Versioning and concurrency control
ZooKeeper introduces the concept of version numbers for data nodes, and each data node has three types of versioning information.
- version: the version number of the data content of the current data node.
- cversion: the version number of the current data node’s child nodes.
- aversion: the version number of the ACL (Access Control List) permission of the current data node.
version is the number of times the current node is modified, even if the data content does not change before and after the modification,
version will still +1;
cversion indicates the number of times the child node list information is changed, it will be self-incremented when adding and deleting word nodes, but will not sense the change of child node data content.
ZooKeeper uses optimistic locking CAS (Compare And Switch) for concurrency control, during processing read and write requests, it will get the version
expectedVersion of the current request and the version
currentVersion in the data node in the server. If the total
expectedVersion of the request is -1, it means that the client does not require the optimistic lock and can write the data directly, otherwise the two version numbers are compared and if they are the same, they are written to the data node after incrementing the value.

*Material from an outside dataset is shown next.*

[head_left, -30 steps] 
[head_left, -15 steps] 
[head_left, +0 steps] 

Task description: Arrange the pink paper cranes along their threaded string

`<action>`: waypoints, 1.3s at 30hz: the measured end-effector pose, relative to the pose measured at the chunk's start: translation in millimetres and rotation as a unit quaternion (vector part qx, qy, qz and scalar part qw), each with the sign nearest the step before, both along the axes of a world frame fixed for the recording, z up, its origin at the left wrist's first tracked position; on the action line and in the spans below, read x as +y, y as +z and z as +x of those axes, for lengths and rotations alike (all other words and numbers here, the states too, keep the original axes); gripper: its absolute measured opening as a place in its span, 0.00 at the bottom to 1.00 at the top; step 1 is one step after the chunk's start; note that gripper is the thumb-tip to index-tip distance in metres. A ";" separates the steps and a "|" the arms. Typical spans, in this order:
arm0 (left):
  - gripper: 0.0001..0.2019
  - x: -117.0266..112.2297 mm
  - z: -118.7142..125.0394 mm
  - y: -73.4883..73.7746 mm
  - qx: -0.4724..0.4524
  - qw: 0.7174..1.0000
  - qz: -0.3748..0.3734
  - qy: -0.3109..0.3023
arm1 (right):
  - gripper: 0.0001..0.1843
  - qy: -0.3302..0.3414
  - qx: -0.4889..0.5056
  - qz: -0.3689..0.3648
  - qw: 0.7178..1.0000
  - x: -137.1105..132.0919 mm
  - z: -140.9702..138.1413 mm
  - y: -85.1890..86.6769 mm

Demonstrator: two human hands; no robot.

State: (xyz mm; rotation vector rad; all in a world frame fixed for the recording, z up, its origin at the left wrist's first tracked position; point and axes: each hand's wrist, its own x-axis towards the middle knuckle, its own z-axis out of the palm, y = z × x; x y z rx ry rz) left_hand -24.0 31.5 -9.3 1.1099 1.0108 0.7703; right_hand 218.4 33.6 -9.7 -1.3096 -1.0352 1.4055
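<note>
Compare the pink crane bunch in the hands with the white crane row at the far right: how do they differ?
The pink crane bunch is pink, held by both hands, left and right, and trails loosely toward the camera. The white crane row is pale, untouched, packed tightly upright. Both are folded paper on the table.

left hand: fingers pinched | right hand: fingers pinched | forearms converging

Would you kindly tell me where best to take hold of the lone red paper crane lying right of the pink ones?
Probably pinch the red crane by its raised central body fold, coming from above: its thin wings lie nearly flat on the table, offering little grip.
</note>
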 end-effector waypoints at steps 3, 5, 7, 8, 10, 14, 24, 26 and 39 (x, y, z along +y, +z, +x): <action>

Session is one of the important concepts in ZooKeeper, where the client is configured with a list of
ensemble servers. When the client starts, it tries to establish a long connection with one of the servers. If the connection attempt fails, then it will continue to try to connect to the next server until the connection succeeds or the connection attempt fails altogether.
A Session is created by the client during the process of establishing a network connection. The Session starts in the CONNECTING state and switches to the CONNECTED state when the client connects to one of the servers in the ZooKeeper cluster. During normal operation, the Session will be in one of these two states. If a non-recoverable error occurs, such as a session expiration or authentication failure, or if the application closes the session connection, the Session will switch to the CLOSED state.
Each session contains four basic attributes: a unique ID for the session (sessionID), a session timeout (TimeOut), the next timeout point for the session (TickTime), and a token indicating whether the session has been closed (isClosing).
The session expiration time is set by the client application that created the session. If the server does not receive any message from the client within this time period, the session will be considered expired and the temporary data nodes created during this session will be deleted and the session cannot be recreated, and a new instance will need to be created if the connection is to be re-established.
Zookeeper uses session manager
SessionTracker to create, manage and clean up all sessions. It adopts a “bucketing policy” to manage sessions, and
SessionTracker assigns sessions to different blocks according to their next timeout point, so that sessions in different blocks can be segregated and sessions in a unified block can be handled uniformly.
The next timeout point for a session can be roughly thought of as equal to the current time plus the session timeout time, but in reality it is slightly different.
This article does not cover the implementation details of ZooKeeper in detail, but mainly analyzes how the Zab protocol is used to build a highly available primary backup system. In fact, both Zab and Raft sacrifice transient availability to ensure consistency once node partitioning occurs, which satisfies the CP property in CAP theory, but ensures both high availability and consistency when no partitioning occurs.
Therefore, the commonly accepted CAP of two out of three does not mean that the system maintains CP or AP all the time, but it is a process that changes: all conditions are satisfied during normal operation, and when partitioning occurs, it is necessary to make a trade-off between C and A.